Work item - Restate word for word the lines in the listing below, starting at the line containing "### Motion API" and ending at the line containing "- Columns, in", both included; leave out the rest.

Data shown -
=== Section Start ===

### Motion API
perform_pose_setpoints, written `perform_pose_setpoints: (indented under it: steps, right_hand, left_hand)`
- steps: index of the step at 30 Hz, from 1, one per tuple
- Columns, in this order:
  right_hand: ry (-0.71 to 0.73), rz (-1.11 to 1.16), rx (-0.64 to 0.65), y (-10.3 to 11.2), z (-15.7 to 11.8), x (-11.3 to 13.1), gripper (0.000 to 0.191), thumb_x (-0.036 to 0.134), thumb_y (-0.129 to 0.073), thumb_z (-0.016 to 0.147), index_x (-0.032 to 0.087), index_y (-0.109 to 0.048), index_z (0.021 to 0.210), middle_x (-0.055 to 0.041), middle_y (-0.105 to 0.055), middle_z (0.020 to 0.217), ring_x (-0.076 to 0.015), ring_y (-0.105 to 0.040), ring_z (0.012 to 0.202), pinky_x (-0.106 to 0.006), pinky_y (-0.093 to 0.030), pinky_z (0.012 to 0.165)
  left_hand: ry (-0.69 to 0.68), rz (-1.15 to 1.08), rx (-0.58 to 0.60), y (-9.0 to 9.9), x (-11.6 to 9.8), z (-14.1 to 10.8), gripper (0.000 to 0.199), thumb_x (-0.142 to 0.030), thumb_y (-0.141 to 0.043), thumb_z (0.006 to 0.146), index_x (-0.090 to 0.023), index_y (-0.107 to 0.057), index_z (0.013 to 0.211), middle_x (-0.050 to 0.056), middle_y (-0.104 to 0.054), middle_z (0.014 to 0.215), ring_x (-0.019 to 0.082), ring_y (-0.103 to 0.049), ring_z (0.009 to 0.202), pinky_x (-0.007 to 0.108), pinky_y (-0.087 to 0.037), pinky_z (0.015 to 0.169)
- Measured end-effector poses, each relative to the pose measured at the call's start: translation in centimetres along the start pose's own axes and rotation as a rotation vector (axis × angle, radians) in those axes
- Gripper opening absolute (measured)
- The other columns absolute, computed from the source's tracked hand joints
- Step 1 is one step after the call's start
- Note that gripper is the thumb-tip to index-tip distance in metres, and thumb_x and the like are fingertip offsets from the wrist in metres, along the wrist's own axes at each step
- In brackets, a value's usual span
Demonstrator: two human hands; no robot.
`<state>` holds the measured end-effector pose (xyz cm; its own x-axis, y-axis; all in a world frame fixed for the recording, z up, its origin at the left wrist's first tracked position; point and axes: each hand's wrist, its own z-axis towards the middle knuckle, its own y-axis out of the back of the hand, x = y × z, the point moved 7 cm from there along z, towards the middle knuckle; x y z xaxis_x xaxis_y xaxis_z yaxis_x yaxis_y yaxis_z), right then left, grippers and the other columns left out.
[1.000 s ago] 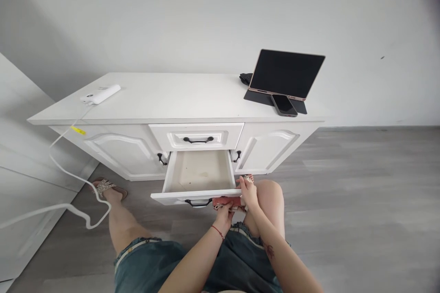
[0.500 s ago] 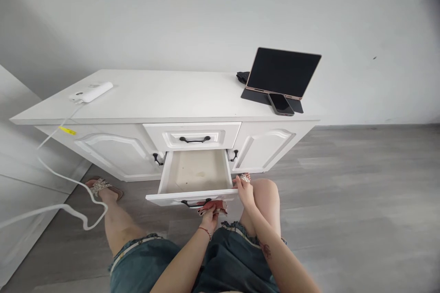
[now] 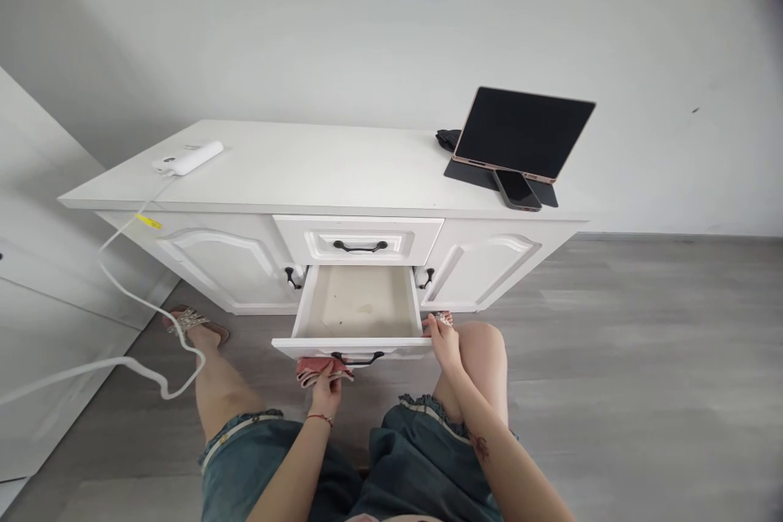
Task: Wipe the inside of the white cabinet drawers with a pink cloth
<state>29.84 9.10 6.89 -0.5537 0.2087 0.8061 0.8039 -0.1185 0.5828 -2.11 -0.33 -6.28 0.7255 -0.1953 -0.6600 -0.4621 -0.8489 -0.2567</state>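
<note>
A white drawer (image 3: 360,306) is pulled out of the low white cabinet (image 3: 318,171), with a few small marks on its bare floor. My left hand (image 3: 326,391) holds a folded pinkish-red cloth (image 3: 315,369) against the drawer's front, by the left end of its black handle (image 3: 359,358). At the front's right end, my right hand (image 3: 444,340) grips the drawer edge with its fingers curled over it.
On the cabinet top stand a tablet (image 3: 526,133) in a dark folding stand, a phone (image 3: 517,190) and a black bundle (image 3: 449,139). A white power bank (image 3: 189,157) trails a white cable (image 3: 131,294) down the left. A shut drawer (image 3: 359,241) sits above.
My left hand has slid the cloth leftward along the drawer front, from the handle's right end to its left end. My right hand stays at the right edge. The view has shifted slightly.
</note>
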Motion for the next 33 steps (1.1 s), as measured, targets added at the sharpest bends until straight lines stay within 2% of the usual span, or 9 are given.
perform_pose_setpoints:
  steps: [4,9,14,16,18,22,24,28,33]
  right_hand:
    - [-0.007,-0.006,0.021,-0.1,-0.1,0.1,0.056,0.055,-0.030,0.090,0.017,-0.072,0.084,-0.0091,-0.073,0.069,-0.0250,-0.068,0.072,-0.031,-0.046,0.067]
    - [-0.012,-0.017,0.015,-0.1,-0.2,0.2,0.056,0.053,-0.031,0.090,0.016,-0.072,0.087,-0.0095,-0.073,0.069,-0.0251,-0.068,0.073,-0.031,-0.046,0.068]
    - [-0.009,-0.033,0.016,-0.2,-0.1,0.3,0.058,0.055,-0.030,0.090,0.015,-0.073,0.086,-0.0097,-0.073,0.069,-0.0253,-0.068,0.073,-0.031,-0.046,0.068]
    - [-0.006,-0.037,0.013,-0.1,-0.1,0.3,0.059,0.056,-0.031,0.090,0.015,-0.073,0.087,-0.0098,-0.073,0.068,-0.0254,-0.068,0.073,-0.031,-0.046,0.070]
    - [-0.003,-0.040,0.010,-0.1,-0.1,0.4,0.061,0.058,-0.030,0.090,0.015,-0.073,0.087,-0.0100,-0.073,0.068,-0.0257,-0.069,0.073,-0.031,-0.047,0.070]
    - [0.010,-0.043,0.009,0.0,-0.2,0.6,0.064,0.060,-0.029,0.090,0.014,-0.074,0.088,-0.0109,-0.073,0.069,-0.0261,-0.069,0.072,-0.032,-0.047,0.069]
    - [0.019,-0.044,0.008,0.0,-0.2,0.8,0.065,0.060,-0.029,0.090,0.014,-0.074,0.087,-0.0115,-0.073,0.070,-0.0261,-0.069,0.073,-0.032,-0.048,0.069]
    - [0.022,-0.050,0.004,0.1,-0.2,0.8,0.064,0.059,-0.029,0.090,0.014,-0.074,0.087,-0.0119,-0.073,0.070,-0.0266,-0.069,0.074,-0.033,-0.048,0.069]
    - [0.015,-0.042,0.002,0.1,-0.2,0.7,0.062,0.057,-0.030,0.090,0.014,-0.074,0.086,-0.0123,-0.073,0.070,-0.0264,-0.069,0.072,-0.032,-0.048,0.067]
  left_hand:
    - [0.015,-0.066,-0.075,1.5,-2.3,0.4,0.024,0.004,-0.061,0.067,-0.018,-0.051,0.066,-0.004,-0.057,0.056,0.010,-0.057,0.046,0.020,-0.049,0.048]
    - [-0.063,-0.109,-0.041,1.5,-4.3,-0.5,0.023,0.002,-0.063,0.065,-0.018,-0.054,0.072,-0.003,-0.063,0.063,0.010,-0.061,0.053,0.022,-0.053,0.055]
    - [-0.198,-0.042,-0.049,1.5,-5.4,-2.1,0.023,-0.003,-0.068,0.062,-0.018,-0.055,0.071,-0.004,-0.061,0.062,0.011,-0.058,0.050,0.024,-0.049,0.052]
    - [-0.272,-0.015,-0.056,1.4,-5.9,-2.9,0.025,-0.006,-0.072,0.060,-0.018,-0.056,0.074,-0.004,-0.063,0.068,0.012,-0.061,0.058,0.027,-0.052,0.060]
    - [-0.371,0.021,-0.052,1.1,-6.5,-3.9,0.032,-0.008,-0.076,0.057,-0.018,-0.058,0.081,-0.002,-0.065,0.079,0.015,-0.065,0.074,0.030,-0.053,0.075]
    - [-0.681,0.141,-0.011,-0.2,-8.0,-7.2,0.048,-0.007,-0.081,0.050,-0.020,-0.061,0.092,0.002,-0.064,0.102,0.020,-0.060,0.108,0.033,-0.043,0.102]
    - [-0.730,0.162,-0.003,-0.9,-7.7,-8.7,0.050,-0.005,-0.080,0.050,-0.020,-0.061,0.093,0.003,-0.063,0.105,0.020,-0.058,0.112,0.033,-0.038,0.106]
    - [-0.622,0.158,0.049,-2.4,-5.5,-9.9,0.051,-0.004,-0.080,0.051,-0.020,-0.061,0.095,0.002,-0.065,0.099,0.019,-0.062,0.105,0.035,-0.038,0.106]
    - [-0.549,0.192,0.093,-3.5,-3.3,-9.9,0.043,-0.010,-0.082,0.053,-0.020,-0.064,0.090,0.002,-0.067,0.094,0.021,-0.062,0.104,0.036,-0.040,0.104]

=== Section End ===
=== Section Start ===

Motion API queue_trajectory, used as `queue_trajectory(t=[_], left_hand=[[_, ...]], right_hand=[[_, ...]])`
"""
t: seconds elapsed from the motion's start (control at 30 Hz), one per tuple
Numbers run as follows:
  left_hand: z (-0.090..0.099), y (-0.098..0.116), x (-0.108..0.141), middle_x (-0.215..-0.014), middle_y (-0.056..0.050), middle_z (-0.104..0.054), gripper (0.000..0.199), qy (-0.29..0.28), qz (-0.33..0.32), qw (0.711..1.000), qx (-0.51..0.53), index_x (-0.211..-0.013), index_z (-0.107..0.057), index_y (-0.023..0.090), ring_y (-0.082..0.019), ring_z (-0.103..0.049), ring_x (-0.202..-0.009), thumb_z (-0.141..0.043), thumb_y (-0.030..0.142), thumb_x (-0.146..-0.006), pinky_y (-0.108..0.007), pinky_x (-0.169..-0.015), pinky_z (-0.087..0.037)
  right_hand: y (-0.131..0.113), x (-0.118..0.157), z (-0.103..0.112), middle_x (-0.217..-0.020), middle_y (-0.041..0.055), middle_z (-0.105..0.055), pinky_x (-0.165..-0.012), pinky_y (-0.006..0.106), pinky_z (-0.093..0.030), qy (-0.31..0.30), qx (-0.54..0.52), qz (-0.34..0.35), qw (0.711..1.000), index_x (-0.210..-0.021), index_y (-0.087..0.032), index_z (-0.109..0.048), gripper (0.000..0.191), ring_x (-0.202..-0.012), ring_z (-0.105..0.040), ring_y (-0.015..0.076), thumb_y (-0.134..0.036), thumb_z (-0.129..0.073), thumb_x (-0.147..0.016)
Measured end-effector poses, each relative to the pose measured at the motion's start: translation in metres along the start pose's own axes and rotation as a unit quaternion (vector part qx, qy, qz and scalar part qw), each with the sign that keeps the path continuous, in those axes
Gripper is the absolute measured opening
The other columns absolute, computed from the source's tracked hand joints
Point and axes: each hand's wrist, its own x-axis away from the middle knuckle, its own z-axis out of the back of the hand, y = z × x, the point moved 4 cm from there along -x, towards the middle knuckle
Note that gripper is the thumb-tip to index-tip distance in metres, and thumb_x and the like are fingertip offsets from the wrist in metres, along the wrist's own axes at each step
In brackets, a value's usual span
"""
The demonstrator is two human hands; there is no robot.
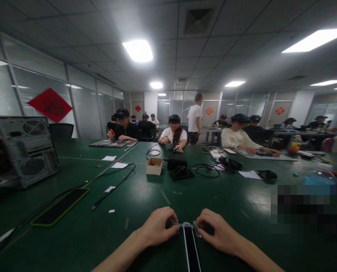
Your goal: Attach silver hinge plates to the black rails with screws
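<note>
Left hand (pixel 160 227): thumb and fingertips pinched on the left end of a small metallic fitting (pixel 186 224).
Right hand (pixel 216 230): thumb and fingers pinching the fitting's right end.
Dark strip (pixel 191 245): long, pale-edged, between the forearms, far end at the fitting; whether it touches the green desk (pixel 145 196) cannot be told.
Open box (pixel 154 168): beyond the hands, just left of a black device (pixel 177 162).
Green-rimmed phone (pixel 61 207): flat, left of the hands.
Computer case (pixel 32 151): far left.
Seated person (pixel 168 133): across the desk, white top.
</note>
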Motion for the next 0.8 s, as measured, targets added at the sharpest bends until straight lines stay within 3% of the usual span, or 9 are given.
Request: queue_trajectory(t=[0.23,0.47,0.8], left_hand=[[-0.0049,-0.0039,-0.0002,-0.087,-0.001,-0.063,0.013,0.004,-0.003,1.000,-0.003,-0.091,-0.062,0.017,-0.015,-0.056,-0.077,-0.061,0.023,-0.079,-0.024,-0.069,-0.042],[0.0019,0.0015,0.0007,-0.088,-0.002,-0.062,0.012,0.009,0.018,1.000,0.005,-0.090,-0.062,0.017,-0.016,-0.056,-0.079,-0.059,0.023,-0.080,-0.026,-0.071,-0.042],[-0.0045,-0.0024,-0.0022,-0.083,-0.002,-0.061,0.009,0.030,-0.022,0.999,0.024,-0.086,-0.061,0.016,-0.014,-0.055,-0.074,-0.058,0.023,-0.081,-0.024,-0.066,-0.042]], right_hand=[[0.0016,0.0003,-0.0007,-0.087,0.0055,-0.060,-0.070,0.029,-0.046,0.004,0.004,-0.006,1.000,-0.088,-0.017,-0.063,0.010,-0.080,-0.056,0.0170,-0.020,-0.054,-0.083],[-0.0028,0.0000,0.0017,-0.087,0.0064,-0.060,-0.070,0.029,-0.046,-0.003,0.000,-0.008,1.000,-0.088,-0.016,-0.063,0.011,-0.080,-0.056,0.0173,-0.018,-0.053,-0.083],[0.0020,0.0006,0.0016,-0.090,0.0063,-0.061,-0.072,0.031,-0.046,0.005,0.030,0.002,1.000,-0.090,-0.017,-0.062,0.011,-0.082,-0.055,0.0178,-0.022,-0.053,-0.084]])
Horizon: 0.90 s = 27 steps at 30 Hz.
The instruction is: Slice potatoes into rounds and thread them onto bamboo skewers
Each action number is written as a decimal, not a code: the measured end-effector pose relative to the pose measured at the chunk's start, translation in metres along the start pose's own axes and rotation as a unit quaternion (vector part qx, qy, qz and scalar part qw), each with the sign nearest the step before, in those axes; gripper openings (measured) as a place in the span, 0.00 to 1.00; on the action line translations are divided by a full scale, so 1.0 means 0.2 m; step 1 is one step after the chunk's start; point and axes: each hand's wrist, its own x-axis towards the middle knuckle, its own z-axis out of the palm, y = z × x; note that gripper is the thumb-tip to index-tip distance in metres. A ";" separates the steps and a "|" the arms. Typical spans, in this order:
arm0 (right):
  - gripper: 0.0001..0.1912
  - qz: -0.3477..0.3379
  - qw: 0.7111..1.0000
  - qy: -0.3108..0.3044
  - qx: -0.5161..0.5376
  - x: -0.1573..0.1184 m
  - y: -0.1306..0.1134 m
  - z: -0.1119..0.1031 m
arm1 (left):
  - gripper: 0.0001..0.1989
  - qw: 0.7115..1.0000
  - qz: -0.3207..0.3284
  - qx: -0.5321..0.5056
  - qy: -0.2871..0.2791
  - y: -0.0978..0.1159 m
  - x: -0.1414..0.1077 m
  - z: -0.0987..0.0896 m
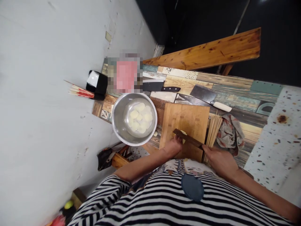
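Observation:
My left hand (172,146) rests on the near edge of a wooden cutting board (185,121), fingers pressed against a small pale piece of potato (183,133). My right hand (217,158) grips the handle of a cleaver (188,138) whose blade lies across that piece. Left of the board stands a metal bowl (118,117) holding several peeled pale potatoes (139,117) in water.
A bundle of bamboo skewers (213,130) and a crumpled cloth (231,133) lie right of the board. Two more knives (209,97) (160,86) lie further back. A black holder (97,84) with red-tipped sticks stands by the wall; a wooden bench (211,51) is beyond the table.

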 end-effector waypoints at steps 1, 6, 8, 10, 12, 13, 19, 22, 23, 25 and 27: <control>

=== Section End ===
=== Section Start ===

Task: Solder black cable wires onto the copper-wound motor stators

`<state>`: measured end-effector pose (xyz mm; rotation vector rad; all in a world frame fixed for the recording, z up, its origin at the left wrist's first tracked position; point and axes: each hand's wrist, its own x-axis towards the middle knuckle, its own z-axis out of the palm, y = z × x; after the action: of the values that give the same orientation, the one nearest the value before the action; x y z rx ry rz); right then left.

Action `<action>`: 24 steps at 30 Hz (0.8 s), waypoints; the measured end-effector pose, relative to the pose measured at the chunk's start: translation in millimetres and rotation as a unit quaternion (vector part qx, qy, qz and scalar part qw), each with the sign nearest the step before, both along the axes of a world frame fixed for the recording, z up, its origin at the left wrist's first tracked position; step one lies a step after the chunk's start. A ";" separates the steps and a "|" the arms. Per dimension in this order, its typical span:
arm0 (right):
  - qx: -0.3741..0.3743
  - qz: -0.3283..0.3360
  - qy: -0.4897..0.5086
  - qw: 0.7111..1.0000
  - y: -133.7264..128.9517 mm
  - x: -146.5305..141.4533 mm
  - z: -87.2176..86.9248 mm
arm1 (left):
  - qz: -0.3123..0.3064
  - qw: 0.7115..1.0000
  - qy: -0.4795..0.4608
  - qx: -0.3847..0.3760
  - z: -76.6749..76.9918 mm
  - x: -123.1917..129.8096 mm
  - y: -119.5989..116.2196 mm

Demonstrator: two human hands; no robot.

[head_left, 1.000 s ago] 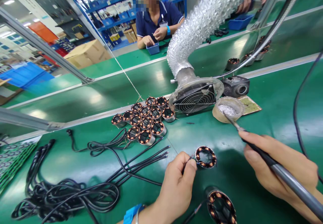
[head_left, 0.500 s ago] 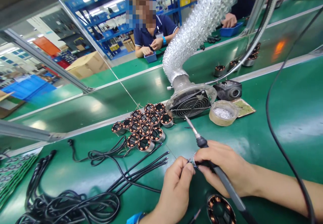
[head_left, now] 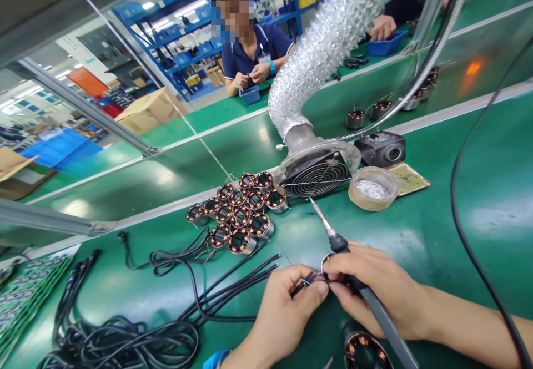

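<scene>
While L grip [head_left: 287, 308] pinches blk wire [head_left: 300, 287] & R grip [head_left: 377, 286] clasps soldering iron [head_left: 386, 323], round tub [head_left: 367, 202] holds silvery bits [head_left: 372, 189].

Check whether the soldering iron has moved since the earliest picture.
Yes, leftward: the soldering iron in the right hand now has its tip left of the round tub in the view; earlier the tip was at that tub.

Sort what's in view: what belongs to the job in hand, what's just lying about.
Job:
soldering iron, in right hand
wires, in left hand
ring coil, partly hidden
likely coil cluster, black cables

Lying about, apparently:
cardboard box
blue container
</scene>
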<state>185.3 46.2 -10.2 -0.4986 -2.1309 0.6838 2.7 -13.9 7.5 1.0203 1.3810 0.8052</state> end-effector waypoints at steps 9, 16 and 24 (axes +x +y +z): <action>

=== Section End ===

Solution to the problem -
### Motion API
perform_pose_setpoints, written `perform_pose_setpoints: (indented under it: steps, right_hand, left_hand)`
- steps: index of the step at 30 Hz, from 1, one per tuple
- Columns, in this order:

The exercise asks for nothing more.